Examples of using regular expressions in R

In this post I’ll be walking through some basic examples of regex, or regular expressions, and also providing a couple real-world examples.

To quote Hadley Wickham and Garrett Grolemund (2017), regex is a “language that allow[s] you to describe patterns in strings." When we have string/character data in R, we may want to extract information from it. And regex is a tool for doing this.

As a conceptual example, consider the sentence below:

“The user’s phone number is (555) 555-5555.”

This string of text could be something scraped from a PDF, or perhaps provided as input to a survey. Our end goal might be to extract and store the phone number in that sentence. One way to do this would be to write a regular expression that describes the pattern of a phone number, which R can then use to extract the phone number from the string.

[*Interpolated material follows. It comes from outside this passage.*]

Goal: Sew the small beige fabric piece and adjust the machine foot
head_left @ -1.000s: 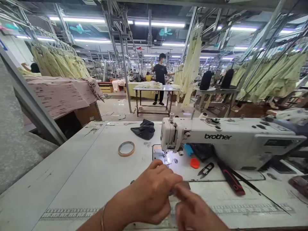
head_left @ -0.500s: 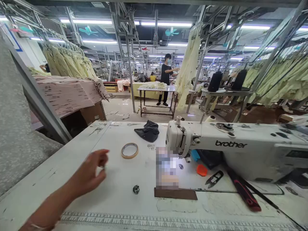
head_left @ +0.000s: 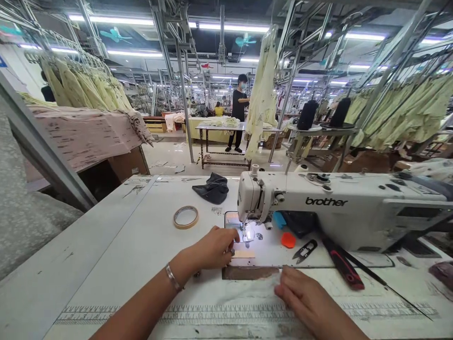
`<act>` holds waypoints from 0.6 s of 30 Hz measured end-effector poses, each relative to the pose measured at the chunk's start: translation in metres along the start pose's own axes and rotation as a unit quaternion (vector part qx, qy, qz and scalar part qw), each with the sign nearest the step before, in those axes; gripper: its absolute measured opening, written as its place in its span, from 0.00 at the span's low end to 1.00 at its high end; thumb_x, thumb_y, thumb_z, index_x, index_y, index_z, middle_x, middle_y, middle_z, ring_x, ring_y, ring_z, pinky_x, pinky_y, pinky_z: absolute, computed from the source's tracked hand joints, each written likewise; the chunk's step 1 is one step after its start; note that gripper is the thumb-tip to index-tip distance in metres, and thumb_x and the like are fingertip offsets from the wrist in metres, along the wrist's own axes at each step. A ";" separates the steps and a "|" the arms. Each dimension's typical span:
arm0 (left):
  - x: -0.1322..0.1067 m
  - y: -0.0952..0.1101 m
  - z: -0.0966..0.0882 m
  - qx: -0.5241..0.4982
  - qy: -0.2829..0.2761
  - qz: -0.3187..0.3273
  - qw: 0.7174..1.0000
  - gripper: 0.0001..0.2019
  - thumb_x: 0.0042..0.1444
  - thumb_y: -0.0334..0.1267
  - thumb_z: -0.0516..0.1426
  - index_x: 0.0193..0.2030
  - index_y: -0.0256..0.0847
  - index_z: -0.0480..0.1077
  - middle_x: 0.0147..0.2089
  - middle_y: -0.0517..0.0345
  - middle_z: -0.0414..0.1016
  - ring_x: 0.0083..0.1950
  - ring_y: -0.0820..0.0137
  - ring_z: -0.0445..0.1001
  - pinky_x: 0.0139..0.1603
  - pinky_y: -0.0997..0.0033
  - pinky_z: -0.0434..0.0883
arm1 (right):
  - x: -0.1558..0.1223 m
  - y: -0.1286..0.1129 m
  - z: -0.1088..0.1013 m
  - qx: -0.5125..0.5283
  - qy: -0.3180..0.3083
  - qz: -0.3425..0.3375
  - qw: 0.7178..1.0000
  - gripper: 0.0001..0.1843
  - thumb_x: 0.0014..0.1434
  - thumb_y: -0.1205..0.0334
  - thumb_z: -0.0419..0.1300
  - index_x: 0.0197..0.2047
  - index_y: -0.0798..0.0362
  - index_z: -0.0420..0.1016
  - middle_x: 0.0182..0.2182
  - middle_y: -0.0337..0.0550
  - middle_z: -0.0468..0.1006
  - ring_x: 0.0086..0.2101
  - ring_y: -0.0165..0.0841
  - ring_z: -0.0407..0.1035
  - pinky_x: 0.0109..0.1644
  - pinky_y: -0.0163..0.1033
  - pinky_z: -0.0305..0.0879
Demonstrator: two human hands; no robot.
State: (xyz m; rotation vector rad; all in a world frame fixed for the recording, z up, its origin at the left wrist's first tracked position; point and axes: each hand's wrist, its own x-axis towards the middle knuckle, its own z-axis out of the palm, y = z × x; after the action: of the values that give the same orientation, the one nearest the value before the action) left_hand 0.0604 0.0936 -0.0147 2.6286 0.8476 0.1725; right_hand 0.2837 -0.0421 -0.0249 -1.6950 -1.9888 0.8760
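Observation:
My left hand (head_left: 218,248), a bracelet on its wrist, is beside the needle area of the white sewing machine (head_left: 325,202). Its fingers are pinched; whether something small is between them I cannot make out. By the table's front, my right hand (head_left: 299,293) has its thumb and fingers closed together, with a faint whitish bit at the tips that I cannot name. Between the hands lies a brown strip (head_left: 247,273). The lit presser foot (head_left: 245,232) stands just beyond my left fingertips. A small metal part (head_left: 197,274) is mostly hidden behind the left wrist.
A tape roll (head_left: 186,217) and a black cloth piece (head_left: 212,189) lie left of the machine. Under its arm are an orange piece (head_left: 288,240), thread snips (head_left: 305,251) and a dark red-handled tool (head_left: 343,264). A printed ruler (head_left: 198,312) runs along the front. A person (head_left: 239,111) stands beyond.
My left hand has moved right, from the bare left part of the table to the needle area. My right hand has come into view at the front. The view has shifted slightly.

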 end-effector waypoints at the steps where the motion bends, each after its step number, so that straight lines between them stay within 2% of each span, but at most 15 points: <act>1: 0.000 -0.004 0.003 -0.001 -0.005 -0.007 1.000 0.14 0.47 0.27 0.51 0.42 0.41 0.63 0.38 0.58 0.72 0.40 0.66 0.70 0.49 0.60 0.65 | 0.001 0.007 0.001 -0.053 0.010 0.023 0.998 0.20 0.64 0.50 0.43 0.25 0.53 0.58 0.29 0.42 0.65 0.32 0.34 0.62 0.38 0.39 0.55; 3: 0.001 -0.008 0.009 0.000 -0.012 -0.015 1.000 0.13 0.48 0.27 0.50 0.40 0.42 0.65 0.39 0.58 0.73 0.42 0.65 0.71 0.50 0.59 0.65 | 0.004 0.015 0.006 -0.103 0.028 0.059 0.993 0.11 0.61 0.54 0.49 0.35 0.52 0.66 0.36 0.44 0.67 0.38 0.37 0.64 0.42 0.41 0.58; 4: 0.002 -0.009 0.010 0.000 -0.014 -0.017 1.000 0.12 0.48 0.27 0.50 0.40 0.42 0.65 0.40 0.58 0.73 0.43 0.65 0.71 0.50 0.59 0.64 | 0.006 0.016 0.010 -0.112 0.038 0.064 0.991 0.12 0.60 0.56 0.52 0.44 0.52 0.66 0.41 0.45 0.67 0.41 0.38 0.64 0.45 0.42 0.58; 6: 0.005 -0.011 0.013 0.002 -0.016 -0.020 1.000 0.10 0.50 0.28 0.51 0.39 0.42 0.66 0.40 0.58 0.73 0.44 0.64 0.71 0.51 0.58 0.65 | 0.014 0.015 0.022 -0.129 0.058 0.049 0.989 0.25 0.55 0.58 0.60 0.55 0.50 0.62 0.47 0.47 0.65 0.46 0.41 0.63 0.49 0.45 0.59; 7: 0.006 -0.012 0.014 0.002 -0.016 -0.022 1.000 0.10 0.50 0.28 0.51 0.39 0.42 0.67 0.40 0.58 0.73 0.44 0.64 0.71 0.50 0.58 0.65 | 0.019 0.013 0.029 -0.140 0.062 0.034 0.988 0.26 0.53 0.60 0.62 0.54 0.50 0.63 0.48 0.47 0.66 0.46 0.42 0.63 0.49 0.46 0.59; 9: 0.007 -0.016 0.013 0.003 -0.012 -0.032 0.999 0.09 0.51 0.29 0.52 0.39 0.41 0.68 0.40 0.57 0.73 0.43 0.63 0.72 0.50 0.57 0.66 | 0.029 0.010 0.041 -0.156 0.062 0.000 0.986 0.13 0.52 0.67 0.62 0.43 0.52 0.70 0.42 0.46 0.68 0.42 0.42 0.64 0.45 0.46 0.59; 10: 0.006 -0.018 0.012 0.004 -0.007 -0.038 0.999 0.09 0.52 0.29 0.52 0.40 0.41 0.69 0.41 0.55 0.73 0.43 0.62 0.72 0.49 0.56 0.66 | 0.033 0.010 0.045 -0.158 0.060 -0.015 0.986 0.06 0.53 0.70 0.60 0.36 0.53 0.70 0.38 0.45 0.69 0.40 0.40 0.64 0.43 0.44 0.59; 11: 0.003 -0.018 0.009 0.005 0.002 -0.046 0.999 0.10 0.53 0.29 0.52 0.41 0.41 0.69 0.42 0.54 0.72 0.44 0.61 0.72 0.49 0.55 0.66 | 0.035 0.011 0.047 -0.153 0.056 -0.029 0.986 0.04 0.54 0.72 0.57 0.31 0.54 0.68 0.35 0.44 0.69 0.38 0.38 0.64 0.41 0.43 0.59; 13: -0.006 -0.016 0.002 0.006 0.036 -0.067 0.997 0.13 0.55 0.28 0.50 0.45 0.40 0.69 0.46 0.49 0.71 0.47 0.59 0.70 0.50 0.53 0.66 | 0.033 0.014 0.044 -0.141 0.054 -0.058 0.987 0.08 0.59 0.71 0.51 0.28 0.55 0.64 0.31 0.43 0.69 0.35 0.35 0.64 0.39 0.39 0.59; 15: -0.019 -0.005 -0.002 0.006 0.085 -0.094 0.992 0.15 0.58 0.27 0.47 0.50 0.38 0.67 0.49 0.47 0.69 0.51 0.59 0.68 0.52 0.52 0.65 | 0.025 0.017 0.035 -0.104 0.070 -0.080 0.989 0.12 0.64 0.65 0.46 0.28 0.54 0.61 0.29 0.42 0.67 0.33 0.33 0.64 0.37 0.36 0.61; 18: -0.037 0.025 0.011 -0.064 0.143 -0.088 0.984 0.18 0.62 0.36 0.48 0.59 0.40 0.60 0.56 0.46 0.65 0.57 0.60 0.64 0.59 0.53 0.63 | 0.009 0.010 0.022 0.042 0.083 -0.080 0.992 0.17 0.66 0.55 0.44 0.29 0.53 0.63 0.29 0.41 0.67 0.33 0.31 0.65 0.38 0.34 0.62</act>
State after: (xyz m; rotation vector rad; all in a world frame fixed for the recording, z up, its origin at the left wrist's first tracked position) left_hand 0.0463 0.0497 -0.0154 2.4276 1.1166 0.5480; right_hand 0.2749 -0.0372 -0.0490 -1.4865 -1.9179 0.7279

Another common example is pulling metadata from filenames. If you have a folder of rasters with names like "farm_aerial_imagery_whitman_county_2021.tiff", you might want to filter them based on their contents. Using regex we can give R instructions to separate out the county name and year from the filenames, which allows us to determine the spatial and temporal coverage of our files.

Now I’ll go through a few examples. If you want to follow along, you can download the .zip folder from here. Make sure to unzip the folder and open the script it contains. We’ll fill it in below:

library(tidyverse)
library(stringi)

Note that tidyverse contains the stringr package, which contains a variety of useful functions for working with strings. We’ll barely scratch the surface of its capabilities here.

1. A simple example of regex

A common application of regex is to extract numbers from text data. Let’s say we have this filename:

filename <- "2021A.txt"

This is how we could confirm the presence of just the year from it using base R: We could search for the year verbatim, returning a logical T/F with grepl().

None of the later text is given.